» REQUIREMENT: Look for "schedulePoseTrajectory" in the material below and show each line that contains it.

» GIVEN RECORDS:
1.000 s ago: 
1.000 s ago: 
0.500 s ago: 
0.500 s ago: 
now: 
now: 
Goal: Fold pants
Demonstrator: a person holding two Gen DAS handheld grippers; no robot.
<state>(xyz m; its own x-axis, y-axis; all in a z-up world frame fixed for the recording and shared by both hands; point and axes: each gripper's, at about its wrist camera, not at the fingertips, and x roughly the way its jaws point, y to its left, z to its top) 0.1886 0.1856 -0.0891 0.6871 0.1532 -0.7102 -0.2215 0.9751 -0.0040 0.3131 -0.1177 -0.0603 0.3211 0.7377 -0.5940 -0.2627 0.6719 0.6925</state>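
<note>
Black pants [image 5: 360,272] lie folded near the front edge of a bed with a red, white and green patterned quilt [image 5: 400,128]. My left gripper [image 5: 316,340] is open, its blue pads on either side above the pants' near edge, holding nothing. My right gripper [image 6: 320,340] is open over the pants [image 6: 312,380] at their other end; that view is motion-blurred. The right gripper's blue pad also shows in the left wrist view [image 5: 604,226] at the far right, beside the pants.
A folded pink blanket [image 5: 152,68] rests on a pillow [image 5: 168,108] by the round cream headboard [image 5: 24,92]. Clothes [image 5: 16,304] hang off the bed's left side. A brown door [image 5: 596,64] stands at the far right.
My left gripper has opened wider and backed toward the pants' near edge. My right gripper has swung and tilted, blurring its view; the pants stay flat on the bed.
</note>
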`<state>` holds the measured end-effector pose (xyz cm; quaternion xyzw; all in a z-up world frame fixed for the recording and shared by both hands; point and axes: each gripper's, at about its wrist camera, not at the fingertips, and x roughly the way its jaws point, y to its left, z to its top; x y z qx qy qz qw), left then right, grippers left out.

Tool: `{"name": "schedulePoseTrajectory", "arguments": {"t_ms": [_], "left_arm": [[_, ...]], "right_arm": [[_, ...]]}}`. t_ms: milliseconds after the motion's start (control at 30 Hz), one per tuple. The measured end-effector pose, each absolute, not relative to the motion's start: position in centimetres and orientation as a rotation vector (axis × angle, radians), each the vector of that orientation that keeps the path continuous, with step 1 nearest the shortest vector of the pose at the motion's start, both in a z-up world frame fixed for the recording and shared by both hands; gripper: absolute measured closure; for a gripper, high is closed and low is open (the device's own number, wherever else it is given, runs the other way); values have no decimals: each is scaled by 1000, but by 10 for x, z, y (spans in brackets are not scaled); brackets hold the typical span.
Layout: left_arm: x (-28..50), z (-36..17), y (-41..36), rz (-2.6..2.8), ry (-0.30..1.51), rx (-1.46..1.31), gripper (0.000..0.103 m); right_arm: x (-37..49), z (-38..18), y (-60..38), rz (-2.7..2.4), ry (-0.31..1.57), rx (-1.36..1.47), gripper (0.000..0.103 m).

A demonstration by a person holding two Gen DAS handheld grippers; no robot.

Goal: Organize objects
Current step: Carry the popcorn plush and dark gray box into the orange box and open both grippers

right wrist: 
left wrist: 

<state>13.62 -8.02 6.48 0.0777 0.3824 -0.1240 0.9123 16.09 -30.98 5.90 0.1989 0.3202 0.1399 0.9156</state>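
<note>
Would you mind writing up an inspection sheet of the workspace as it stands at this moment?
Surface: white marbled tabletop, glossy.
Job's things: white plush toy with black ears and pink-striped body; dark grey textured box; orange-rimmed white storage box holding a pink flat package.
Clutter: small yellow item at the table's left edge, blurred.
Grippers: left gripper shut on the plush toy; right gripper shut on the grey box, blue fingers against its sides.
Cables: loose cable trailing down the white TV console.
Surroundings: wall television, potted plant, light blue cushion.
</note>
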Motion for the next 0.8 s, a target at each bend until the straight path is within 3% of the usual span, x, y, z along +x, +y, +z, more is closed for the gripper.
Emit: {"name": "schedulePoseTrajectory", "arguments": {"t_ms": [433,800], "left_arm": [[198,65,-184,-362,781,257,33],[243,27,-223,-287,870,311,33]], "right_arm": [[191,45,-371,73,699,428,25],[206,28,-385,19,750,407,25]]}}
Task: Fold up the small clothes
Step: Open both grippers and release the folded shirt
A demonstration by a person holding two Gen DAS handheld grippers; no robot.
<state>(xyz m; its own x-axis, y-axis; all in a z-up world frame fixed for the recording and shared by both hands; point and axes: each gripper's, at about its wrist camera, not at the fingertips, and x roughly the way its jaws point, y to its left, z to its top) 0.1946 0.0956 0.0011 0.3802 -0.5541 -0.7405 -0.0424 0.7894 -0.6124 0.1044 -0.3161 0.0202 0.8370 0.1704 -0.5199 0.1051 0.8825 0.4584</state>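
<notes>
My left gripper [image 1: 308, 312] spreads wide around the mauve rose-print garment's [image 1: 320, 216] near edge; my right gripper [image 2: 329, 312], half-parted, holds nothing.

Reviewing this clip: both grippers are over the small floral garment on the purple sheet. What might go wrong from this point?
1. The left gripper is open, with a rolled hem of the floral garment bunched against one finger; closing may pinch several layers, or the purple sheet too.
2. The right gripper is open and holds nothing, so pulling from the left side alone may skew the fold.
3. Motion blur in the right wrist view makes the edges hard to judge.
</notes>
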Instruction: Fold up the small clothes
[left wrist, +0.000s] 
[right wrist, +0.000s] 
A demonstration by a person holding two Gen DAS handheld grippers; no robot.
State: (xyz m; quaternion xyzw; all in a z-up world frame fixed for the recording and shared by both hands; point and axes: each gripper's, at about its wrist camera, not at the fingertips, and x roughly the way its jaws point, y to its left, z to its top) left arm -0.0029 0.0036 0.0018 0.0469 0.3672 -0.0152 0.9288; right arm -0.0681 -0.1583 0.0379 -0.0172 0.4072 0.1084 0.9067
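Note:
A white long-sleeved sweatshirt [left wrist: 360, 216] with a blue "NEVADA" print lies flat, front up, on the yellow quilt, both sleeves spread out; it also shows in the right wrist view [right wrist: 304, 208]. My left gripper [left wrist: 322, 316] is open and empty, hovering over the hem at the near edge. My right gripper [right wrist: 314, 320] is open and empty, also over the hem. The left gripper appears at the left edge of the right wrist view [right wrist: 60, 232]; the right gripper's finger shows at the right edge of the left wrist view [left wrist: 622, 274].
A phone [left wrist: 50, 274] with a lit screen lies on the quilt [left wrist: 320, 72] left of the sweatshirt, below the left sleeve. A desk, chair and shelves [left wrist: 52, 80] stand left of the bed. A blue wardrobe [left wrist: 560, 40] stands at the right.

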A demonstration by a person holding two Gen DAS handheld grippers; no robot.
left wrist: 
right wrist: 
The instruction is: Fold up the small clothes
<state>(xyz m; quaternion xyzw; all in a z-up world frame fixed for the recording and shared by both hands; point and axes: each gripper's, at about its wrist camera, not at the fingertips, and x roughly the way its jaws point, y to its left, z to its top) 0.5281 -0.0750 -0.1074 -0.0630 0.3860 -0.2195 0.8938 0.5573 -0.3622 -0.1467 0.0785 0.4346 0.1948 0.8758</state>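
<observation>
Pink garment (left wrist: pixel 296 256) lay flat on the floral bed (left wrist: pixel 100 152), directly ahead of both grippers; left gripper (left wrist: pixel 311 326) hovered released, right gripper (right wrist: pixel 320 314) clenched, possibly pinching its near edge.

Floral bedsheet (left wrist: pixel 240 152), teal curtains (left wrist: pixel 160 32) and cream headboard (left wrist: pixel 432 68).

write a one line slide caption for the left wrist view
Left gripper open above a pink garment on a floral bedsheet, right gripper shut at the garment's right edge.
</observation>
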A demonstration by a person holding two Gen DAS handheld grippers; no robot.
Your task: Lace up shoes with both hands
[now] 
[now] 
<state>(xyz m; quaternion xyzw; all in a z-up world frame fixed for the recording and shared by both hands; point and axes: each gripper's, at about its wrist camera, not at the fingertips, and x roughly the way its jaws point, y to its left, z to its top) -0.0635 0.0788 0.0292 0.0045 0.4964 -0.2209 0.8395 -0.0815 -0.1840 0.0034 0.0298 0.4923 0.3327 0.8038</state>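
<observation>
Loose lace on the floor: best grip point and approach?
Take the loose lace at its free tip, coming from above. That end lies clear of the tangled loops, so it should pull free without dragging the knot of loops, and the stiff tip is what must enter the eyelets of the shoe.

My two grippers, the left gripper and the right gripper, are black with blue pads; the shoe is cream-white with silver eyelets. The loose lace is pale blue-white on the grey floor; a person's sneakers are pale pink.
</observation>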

» WRITTEN RESPONSE:
Tool: `{"name": "schedulePoseTrajectory", "arguments": {"t_ms": [_], "left_arm": [[_, ...]], "right_arm": [[_, ...]]}}`. t_ms: milliseconds after the motion's start (control at 30 Hz), one per tuple. The measured end-effector pose, each absolute, not relative to the motion's start: position in centimetres and orientation as a rotation vector (axis × angle, radians), each the vector of that orientation that keeps the path continuous, with step 1 nearest the shortest vector of the pose at the motion's start, both in a z-up world frame fixed for the recording and shared by both hands; gripper: absolute measured closure; for a gripper, high is closed and low is open (the device's own number, wherever else it is given, runs the other way); values have no decimals: each is scaled by 1000, but by 10 for x, z, y (spans in brackets are not scaled); brackets hold the typical span.
Emit: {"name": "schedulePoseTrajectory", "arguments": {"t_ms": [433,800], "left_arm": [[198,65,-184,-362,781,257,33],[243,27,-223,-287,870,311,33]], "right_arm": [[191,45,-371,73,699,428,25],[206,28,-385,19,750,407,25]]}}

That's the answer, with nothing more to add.